▶ **EXERCISE DESCRIPTION**: Lines before the one containing "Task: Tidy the" are left out. Retype that line and the rest through the end of the material exactly.

▶ **DATASET CONTENT**:

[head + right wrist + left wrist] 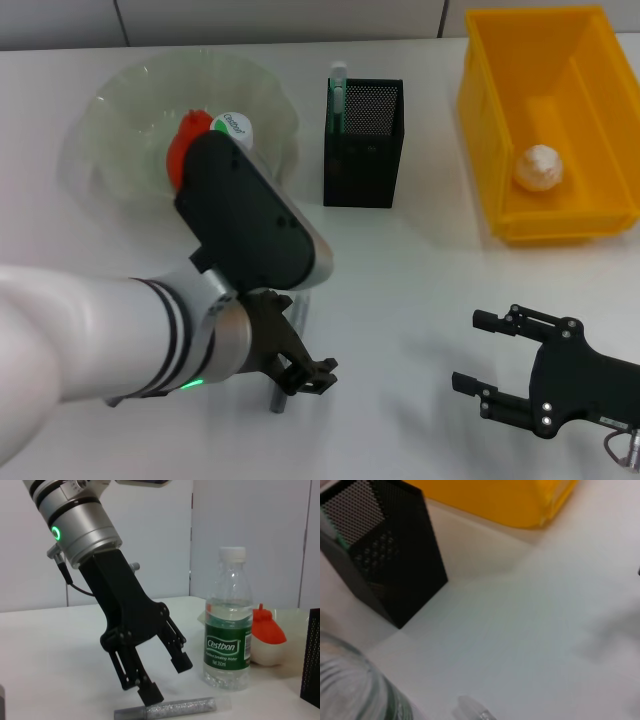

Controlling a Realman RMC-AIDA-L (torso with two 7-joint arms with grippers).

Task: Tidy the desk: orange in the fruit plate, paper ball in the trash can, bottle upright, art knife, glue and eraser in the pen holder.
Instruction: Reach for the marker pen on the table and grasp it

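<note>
My left gripper (pixel 305 375) is open, pointing down over a grey glittery tube (pixel 300 308) that lies on the desk; in the right wrist view one fingertip (pixel 150 694) is right at the tube (pixel 172 707). The bottle (pixel 233 127) stands upright with its white cap on, next to the orange (pixel 187 140) in the clear fruit plate (pixel 120 100). The black mesh pen holder (pixel 363 140) holds a green-tipped item (pixel 338 85). The paper ball (pixel 539 167) lies in the yellow trash can (pixel 600 90). My right gripper (pixel 470 350) is open and empty at the front right.
The left wrist view shows the pen holder (pixel 395 565), the yellow can (pixel 510 500), the bottle (pixel 355 690) and the tube's end (pixel 472 711). Bare desk lies between the pen holder and my right gripper.
</note>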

▶ **FINISHED EXERCISE**:
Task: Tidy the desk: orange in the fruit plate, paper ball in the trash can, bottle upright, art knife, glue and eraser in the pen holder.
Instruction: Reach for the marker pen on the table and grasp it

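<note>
My left gripper (pixel 305 375) is open, pointing down over a grey glittery tube (pixel 300 308) that lies on the desk; in the right wrist view one fingertip (pixel 150 694) is right at the tube (pixel 172 707). The bottle (pixel 233 127) stands upright with its white cap on, next to the orange (pixel 187 140) in the clear fruit plate (pixel 120 100). The black mesh pen holder (pixel 363 140) holds a green-tipped item (pixel 338 85). The paper ball (pixel 539 167) lies in the yellow trash can (pixel 600 90). My right gripper (pixel 470 350) is open and empty at the front right.
The left wrist view shows the pen holder (pixel 395 565), the yellow can (pixel 510 500), the bottle (pixel 355 690) and the tube's end (pixel 472 711). Bare desk lies between the pen holder and my right gripper.
</note>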

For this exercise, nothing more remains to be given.